Work instruction: Determine how many lines in the listing below include "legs", and answer with only that number.
»»
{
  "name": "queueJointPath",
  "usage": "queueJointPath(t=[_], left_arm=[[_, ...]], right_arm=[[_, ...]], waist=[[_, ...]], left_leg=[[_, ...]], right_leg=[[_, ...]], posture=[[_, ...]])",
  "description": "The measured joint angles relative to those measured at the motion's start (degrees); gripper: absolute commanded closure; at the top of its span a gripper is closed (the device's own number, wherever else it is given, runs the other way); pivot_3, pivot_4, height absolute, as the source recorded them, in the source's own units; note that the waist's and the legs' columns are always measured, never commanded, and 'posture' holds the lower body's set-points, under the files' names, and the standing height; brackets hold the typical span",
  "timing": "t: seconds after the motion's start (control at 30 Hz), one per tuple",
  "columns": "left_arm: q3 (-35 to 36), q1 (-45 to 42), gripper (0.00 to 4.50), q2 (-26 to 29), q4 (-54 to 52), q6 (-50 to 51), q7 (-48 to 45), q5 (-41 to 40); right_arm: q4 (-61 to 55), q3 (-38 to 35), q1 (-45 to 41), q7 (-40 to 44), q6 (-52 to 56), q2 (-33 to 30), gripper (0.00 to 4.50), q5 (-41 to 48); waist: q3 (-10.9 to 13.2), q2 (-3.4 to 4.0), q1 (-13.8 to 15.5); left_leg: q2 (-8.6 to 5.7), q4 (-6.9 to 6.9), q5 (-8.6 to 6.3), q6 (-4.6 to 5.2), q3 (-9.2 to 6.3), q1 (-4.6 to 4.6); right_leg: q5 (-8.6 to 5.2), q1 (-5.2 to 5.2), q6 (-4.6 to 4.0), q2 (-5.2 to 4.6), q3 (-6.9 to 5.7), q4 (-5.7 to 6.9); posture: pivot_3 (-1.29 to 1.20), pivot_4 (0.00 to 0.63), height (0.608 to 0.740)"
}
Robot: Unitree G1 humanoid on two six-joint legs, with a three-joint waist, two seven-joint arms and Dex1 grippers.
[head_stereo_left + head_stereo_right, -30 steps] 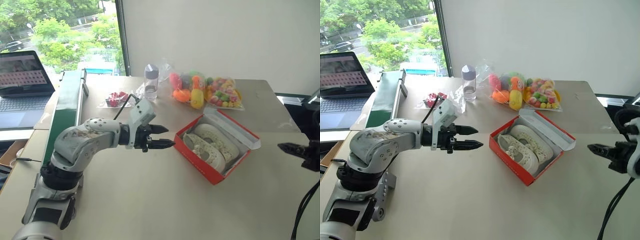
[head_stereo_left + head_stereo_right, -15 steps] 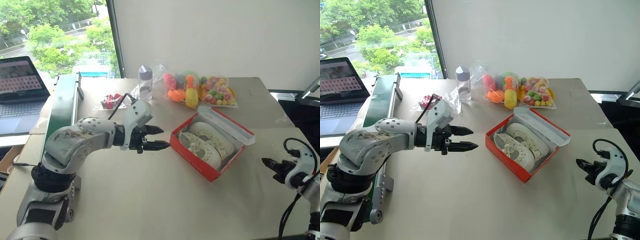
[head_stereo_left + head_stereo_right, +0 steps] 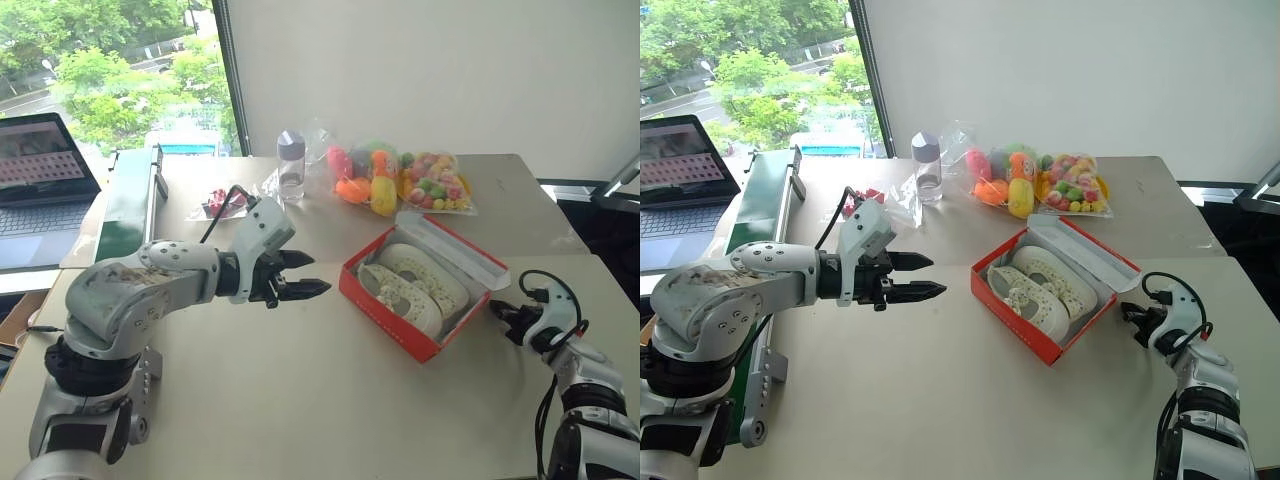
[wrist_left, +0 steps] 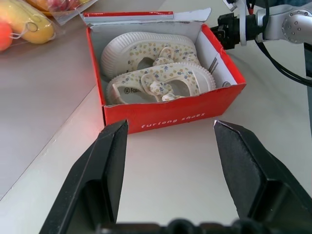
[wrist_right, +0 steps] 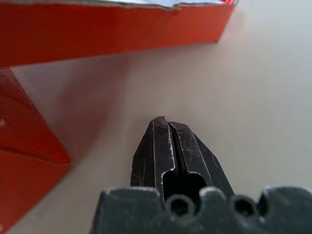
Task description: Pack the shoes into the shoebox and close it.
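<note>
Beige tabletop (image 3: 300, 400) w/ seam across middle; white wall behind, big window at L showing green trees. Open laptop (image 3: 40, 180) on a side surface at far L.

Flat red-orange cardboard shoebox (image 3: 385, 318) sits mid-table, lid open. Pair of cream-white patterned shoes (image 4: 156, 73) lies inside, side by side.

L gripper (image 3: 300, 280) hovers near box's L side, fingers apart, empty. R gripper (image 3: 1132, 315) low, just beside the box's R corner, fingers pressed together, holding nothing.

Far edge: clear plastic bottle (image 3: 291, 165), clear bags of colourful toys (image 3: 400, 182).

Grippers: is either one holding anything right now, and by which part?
Nothing is held. The left gripper has open, empty jaws facing the shoebox; the right gripper is shut on nothing beside it.
</note>
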Motion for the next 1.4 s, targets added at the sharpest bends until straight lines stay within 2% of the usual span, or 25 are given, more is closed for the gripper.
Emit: queueJointPath(t=[0.27,0.57,0.7,1.03,1.23,1.3,1.4], left_arm=[[0.1,-1.7,1.52,0.1,0.0,1.0,0.6,-0.3],[0.1,-2.2,1.52,0.0,0.0,2.1,1.7,-1.2],[0.1,-2.2,1.52,0.9,0.1,2.1,1.6,-1.2],[0.1,-2.7,1.52,1.2,0.8,1.6,1.7,-0.7],[0.3,-3.9,1.52,0.1,2.2,0.8,2.2,-0.5],[0.3,-3.9,1.52,0.2,2.2,0.8,2.3,-0.3],[0.2,-3.0,1.52,0.5,1.9,0.8,2.2,-0.3]], right_arm=[[5.7,-4.1,-3.9,2.7,-2.1,1.6,4.39,5.9],[3.1,-8.7,-5.7,12.6,3.5,1.7,4.39,15.4],[-3.2,-8.7,-4.5,16.9,9.9,1.7,4.39,19.0],[-25.2,-4.9,4.9,24.7,30.8,0.0,4.39,26.8],[-32.8,-3.2,5.8,24.4,35.6,-1.5,4.39,28.0],[-35.3,-1.2,5.4,23.5,36.1,-1.5,4.39,27.6],[-41.7,5.7,3.2,21.1,36.6,-1.7,4.39,25.0]], waist=[[0.0,0.0,0.0],[0.0,0.01,-0.2],[0.0,0.01,-0.1],[0.0,0.02,0.3],[0.0,0.02,0.2],[0.0,0.02,0.2],[0.0,0.03,0.0]], left_leg=[[0.0,0.0,0.0,0.0,-0.02,-0.04],[0.02,0.0,0.02,-0.03,-0.01,0.03],[0.02,0.0,0.02,-0.04,-0.02,0.01],[0.02,0.0,0.02,-0.03,0.01,0.02],[0.02,0.02,0.03,-0.02,0.04,0.05],[0.03,0.02,0.03,-0.03,0.05,0.05],[0.03,0.02,0.03,-0.03,0.06,0.06]], right_leg=[[0.01,0.0,0.01,-0.01,0.06,-0.02],[0.02,0.02,0.03,0.01,0.08,0.03],[0.02,0.02,0.03,0.0,0.07,0.04],[0.02,0.0,0.03,-0.01,-0.01,0.07],[0.03,-0.01,0.03,0.02,-0.03,0.09],[0.03,-0.01,0.03,0.04,-0.03,0.1],[0.03,-0.03,0.03,0.04,-0.02,0.13]], posture=[[0.0,0.15,0.74],[0.0,0.15,0.74],[0.0,0.15,0.74],[0.0,0.15,0.74],[0.0,0.15,0.74],[0.0,0.15,0.74],[0.0,0.15,0.74]])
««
Written response: 2